• _WORK INSTRUCTION_
Write out again each line of the material below, unchanged, from the first one to the line that holds "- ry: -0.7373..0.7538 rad".

• _RECORD EXTRACTS_
<<<<

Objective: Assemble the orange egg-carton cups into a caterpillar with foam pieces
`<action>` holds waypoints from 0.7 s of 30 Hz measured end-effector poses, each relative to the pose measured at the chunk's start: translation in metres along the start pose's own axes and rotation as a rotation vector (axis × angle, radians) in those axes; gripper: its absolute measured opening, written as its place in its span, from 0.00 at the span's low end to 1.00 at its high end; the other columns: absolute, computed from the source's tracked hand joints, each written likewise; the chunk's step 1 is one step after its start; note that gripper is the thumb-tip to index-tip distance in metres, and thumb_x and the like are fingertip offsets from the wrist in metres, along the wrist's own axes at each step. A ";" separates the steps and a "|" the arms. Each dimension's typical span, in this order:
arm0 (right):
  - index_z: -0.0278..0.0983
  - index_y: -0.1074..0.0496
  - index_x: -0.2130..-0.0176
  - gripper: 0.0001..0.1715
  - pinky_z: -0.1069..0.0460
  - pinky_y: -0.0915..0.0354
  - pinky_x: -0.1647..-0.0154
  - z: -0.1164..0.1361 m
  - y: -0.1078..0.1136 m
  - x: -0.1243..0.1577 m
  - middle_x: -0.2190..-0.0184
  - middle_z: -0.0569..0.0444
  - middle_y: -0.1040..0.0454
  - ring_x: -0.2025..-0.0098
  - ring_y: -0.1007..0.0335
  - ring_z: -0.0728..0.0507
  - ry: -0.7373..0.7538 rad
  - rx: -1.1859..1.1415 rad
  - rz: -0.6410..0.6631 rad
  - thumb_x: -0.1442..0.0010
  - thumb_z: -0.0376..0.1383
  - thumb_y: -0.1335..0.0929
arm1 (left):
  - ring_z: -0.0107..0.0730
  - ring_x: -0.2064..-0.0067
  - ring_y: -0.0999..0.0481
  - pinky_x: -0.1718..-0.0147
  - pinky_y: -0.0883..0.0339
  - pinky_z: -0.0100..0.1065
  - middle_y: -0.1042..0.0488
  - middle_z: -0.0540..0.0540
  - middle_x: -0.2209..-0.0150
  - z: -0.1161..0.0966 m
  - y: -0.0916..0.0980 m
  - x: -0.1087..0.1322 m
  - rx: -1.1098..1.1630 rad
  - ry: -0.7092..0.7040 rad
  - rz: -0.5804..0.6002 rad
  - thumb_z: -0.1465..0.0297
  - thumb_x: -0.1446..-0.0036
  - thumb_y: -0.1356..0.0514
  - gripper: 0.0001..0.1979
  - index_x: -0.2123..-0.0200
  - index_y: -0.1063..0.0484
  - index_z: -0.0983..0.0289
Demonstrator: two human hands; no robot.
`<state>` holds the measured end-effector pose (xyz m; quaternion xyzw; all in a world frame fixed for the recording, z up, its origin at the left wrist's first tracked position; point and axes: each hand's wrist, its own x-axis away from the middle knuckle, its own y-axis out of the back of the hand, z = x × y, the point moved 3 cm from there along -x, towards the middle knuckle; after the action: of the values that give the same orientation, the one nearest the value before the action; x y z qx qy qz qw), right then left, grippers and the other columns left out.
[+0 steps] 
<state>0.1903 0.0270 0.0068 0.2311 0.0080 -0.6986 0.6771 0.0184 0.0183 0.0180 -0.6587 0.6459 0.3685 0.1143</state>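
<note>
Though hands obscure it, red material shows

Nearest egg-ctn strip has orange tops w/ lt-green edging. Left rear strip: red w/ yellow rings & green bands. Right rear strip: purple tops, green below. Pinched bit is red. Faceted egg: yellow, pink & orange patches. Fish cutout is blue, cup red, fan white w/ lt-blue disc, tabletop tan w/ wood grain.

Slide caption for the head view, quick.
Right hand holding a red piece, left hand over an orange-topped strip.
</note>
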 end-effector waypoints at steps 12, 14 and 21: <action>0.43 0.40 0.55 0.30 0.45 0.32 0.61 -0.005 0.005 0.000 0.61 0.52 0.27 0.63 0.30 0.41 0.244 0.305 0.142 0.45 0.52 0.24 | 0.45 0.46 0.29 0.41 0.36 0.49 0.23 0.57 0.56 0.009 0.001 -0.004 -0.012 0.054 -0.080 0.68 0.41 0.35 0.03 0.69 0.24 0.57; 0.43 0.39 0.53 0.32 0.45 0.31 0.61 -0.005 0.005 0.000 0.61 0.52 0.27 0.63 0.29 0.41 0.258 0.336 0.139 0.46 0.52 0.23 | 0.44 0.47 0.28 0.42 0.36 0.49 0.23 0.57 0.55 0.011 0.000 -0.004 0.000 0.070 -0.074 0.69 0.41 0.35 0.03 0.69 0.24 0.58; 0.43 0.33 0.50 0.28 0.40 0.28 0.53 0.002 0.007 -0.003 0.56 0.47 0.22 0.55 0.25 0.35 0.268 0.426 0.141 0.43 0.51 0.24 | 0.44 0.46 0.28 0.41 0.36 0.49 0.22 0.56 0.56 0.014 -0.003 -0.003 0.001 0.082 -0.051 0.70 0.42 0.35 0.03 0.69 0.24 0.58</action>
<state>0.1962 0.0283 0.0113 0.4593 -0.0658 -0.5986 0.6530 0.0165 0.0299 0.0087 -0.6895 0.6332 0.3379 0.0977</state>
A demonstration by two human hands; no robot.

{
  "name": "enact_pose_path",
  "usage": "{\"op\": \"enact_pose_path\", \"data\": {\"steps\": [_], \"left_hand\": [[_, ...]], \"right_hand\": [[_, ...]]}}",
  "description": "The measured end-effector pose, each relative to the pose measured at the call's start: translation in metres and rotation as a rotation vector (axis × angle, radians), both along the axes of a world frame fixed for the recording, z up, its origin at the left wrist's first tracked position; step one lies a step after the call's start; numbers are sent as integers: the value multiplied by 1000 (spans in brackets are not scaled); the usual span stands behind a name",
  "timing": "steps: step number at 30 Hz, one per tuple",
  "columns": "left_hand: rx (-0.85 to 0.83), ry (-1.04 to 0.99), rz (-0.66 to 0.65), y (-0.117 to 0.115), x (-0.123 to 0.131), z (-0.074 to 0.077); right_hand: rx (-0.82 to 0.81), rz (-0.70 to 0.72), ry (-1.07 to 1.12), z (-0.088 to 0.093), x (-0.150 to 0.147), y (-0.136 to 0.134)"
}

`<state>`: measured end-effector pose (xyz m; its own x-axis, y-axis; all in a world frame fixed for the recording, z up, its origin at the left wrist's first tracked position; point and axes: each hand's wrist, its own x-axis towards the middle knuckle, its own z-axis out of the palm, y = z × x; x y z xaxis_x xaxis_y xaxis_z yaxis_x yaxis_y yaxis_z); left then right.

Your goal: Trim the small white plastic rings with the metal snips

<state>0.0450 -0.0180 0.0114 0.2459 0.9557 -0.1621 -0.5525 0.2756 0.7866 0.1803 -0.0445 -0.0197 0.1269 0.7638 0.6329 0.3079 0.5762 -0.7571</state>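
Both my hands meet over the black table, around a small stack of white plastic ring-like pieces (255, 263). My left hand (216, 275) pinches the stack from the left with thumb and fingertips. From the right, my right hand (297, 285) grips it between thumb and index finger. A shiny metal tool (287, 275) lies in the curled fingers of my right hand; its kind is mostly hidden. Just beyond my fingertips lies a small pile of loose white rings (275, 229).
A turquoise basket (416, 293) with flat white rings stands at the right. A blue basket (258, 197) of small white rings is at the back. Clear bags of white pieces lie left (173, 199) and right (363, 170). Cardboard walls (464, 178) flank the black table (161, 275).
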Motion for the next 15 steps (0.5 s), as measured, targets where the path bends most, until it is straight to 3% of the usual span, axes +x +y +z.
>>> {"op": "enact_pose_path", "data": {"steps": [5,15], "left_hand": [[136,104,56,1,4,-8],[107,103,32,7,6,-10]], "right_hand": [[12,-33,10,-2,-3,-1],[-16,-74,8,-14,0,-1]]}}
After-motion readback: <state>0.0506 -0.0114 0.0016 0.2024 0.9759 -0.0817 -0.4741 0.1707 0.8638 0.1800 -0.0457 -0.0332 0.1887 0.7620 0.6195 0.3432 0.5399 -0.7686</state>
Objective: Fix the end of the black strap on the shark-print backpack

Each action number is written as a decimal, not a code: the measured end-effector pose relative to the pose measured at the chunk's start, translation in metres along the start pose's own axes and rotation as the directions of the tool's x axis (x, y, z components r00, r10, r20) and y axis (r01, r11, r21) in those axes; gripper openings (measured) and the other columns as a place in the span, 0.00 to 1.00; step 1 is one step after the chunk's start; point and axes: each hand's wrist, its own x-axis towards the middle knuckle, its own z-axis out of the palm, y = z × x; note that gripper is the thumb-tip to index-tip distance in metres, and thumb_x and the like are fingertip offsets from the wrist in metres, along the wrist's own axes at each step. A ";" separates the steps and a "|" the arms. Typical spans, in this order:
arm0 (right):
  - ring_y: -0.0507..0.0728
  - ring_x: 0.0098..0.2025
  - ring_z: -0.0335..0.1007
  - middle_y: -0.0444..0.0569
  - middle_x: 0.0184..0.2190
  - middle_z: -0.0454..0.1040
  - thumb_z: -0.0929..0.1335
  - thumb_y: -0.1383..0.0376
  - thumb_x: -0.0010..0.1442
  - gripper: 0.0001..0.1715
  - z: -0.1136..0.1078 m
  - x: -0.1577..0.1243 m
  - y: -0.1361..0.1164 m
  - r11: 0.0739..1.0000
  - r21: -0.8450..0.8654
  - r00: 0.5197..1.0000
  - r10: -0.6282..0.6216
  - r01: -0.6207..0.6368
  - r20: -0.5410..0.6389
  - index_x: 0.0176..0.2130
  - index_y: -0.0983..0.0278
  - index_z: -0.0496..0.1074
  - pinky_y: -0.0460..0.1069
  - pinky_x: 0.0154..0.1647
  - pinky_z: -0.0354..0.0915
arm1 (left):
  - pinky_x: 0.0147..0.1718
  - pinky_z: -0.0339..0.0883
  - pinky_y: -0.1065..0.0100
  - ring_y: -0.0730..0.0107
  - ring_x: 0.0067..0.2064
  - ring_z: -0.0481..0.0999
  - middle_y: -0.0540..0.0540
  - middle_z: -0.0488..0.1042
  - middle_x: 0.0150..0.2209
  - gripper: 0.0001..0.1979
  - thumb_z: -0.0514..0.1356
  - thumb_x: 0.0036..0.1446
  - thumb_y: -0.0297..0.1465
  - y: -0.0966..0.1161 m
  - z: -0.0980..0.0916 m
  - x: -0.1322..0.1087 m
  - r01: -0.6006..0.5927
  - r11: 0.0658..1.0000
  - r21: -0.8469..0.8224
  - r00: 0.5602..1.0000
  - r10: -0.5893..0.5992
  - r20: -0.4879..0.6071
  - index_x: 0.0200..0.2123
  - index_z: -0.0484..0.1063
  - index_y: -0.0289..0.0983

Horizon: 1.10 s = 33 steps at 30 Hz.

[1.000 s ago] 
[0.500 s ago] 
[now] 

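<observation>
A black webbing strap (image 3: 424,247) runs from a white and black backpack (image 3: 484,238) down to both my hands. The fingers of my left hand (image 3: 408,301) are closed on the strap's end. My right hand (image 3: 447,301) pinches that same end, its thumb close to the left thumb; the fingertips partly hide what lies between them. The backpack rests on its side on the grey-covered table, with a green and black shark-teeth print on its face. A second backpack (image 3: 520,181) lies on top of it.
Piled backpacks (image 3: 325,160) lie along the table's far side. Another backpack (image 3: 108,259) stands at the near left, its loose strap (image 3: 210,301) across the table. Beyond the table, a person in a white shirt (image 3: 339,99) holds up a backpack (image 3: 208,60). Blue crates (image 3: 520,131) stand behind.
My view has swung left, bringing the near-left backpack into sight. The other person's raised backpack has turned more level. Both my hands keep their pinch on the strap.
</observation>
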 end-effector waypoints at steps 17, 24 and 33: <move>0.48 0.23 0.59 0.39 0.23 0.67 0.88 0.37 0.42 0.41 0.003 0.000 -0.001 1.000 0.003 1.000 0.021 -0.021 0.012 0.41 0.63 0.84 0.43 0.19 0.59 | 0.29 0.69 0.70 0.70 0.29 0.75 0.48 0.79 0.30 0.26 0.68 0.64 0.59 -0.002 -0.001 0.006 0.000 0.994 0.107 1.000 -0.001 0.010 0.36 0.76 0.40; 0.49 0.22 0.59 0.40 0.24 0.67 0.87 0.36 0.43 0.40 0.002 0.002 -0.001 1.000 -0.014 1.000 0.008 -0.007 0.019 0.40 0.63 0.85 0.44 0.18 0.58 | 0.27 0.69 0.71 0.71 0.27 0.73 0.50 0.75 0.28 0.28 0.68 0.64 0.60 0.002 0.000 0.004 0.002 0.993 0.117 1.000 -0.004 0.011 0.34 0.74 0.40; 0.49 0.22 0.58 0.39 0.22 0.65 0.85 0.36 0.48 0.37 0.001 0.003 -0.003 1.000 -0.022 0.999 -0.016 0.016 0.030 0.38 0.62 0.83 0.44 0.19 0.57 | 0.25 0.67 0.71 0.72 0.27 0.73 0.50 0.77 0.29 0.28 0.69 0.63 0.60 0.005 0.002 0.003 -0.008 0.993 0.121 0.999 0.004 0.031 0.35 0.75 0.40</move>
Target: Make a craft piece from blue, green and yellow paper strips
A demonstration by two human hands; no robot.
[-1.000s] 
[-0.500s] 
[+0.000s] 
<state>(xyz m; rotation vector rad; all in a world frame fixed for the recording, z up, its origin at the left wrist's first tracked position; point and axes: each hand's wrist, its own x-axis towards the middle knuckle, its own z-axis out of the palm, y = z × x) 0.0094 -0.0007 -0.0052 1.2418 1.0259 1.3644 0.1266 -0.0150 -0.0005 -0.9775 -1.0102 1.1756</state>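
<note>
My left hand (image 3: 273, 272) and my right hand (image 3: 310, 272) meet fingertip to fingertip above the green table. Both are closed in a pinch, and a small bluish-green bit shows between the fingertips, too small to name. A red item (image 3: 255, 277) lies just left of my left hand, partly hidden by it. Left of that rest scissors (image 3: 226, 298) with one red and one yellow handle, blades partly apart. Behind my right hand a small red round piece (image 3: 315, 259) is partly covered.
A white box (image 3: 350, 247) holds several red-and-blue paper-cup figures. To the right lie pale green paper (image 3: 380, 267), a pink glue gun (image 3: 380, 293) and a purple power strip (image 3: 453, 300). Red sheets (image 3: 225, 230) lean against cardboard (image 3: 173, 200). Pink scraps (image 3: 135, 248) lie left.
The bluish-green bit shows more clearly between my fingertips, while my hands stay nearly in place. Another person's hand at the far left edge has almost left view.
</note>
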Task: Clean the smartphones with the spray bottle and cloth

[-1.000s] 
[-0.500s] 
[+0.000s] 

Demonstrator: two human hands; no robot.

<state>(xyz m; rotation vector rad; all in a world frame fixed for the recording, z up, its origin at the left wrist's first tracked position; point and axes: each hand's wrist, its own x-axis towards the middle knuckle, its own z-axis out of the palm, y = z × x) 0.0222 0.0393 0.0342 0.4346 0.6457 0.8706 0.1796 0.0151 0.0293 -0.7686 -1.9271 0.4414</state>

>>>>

• _EXERCISE OUTPUT_
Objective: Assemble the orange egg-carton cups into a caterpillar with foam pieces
`<action>` holds waypoints from 0.7 s of 30 Hz measured end-effector poses, each relative to the pose measured at the chunk's start: translation in metres along the start pose's own axes and rotation as a rotation vector (axis × angle, radians) in those axes; gripper: its absolute measured opening, written as its place in its span, from 0.00 at the span's low end to 1.00 at its high end; the other columns: absolute, computed from the source's tracked hand joints, each written likewise; the chunk's step 1 is one step after its start; note that gripper is the thumb-tip to index-tip distance in metres, and thumb_x and the like are fingertip offsets from the wrist in metres, along the wrist's own axes at each step. A ";" separates the steps and a "|" the arms. Each dimension's typical span, in this order:
arm0 (right):
  - index_z: -0.0278..0.0983
  - index_y: -0.1074..0.0496
  - index_x: -0.2130..-0.0176
  - gripper: 0.0001..0.1715
  - pinky_z: -0.1069..0.0460
  - pinky_y: -0.0915..0.0354
  - pinky_x: -0.1647..-0.0154
  - z: -0.1164..0.1361 m
  - y: -0.1078..0.1136 m
  - x: -0.1243..0.1577 m
  - middle_x: -0.2190..-0.0184
  - middle_z: -0.0569..0.0444
  - middle_y: -0.1040..0.0454
  - ring_x: -0.2025..-0.0098
  - ring_y: -0.1007..0.0335
  - ring_z: -0.0728..0.0507
  - ry: -0.7373..0.7538 rad

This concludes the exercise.